■ **WHAT IS BEING ASKED**: Among the lines below, list those containing the string "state".

*** Block opens ***

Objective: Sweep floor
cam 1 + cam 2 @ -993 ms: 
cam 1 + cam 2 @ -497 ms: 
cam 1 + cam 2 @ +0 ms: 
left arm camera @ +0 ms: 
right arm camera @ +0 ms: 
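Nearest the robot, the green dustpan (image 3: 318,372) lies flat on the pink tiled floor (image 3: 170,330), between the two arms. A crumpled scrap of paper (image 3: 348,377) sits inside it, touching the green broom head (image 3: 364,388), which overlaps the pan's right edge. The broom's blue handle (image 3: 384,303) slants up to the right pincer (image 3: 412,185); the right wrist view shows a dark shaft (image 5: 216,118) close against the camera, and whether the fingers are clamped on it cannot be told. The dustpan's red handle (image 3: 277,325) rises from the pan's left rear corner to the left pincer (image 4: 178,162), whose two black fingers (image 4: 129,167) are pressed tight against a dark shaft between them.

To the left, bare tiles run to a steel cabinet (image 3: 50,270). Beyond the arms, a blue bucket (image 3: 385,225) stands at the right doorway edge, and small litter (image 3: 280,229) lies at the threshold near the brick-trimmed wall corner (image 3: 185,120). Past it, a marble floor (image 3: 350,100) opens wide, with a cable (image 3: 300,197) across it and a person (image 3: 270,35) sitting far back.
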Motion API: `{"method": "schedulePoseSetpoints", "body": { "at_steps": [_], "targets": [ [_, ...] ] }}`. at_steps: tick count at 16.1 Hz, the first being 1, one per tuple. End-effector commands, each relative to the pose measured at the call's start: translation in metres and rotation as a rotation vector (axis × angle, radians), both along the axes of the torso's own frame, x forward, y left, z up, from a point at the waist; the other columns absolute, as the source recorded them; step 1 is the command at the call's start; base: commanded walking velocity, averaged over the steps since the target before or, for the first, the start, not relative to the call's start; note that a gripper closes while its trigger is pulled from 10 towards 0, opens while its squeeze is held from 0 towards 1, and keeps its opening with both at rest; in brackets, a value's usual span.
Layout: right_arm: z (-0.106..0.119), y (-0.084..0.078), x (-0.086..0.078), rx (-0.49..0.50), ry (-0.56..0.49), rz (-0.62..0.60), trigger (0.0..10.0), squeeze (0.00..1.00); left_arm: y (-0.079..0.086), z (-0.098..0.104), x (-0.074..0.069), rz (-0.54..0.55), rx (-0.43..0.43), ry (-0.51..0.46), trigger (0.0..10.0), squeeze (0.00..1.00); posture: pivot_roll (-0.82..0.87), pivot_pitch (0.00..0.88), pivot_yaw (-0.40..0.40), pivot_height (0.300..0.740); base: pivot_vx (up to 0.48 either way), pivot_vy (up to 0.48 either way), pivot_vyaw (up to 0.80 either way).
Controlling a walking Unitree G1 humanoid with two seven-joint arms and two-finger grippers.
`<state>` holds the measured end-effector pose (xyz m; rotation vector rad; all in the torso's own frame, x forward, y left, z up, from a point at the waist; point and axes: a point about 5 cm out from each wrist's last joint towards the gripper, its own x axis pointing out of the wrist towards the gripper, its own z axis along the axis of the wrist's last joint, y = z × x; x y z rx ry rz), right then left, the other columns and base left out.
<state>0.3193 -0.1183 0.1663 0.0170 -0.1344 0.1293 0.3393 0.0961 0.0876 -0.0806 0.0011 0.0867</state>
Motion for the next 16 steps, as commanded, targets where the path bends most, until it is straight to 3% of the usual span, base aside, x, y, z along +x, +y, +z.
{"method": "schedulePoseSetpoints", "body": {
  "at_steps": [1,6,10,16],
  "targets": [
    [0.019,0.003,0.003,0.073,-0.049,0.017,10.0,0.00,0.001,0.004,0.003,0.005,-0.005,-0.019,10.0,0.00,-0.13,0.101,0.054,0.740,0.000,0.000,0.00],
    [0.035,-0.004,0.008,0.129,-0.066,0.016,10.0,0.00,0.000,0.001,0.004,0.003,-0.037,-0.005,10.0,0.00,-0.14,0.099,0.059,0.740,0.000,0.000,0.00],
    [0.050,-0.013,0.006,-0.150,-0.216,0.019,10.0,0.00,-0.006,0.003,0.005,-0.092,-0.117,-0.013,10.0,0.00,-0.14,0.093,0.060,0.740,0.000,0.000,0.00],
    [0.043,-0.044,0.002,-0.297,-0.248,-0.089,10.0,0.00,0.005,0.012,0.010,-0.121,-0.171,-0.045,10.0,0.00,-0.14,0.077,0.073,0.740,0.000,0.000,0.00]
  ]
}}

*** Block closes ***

■ **SOLUTION FOR THIS EXERCISE**:
`<state>` holds the measured end-effector pose (xyz m; rotation vector rad; all in the torso's own frame, x forward, y left, z up, from a point at the waist; point and axes: a point about 5 cm out from each wrist's last joint towards the gripper, its own x axis pointing out of the wrist towards the gripper, its own z axis along the axis of the wrist's last joint, y = z × x; x y z rx ry rz), right then left, the other columns and base left out.
<state>0.3193 -0.1183 0.1663 0.0170 -0.1344 0.1293 0.3393 0.0961 0.0876 -0.0806 0.0011 0.0867</state>

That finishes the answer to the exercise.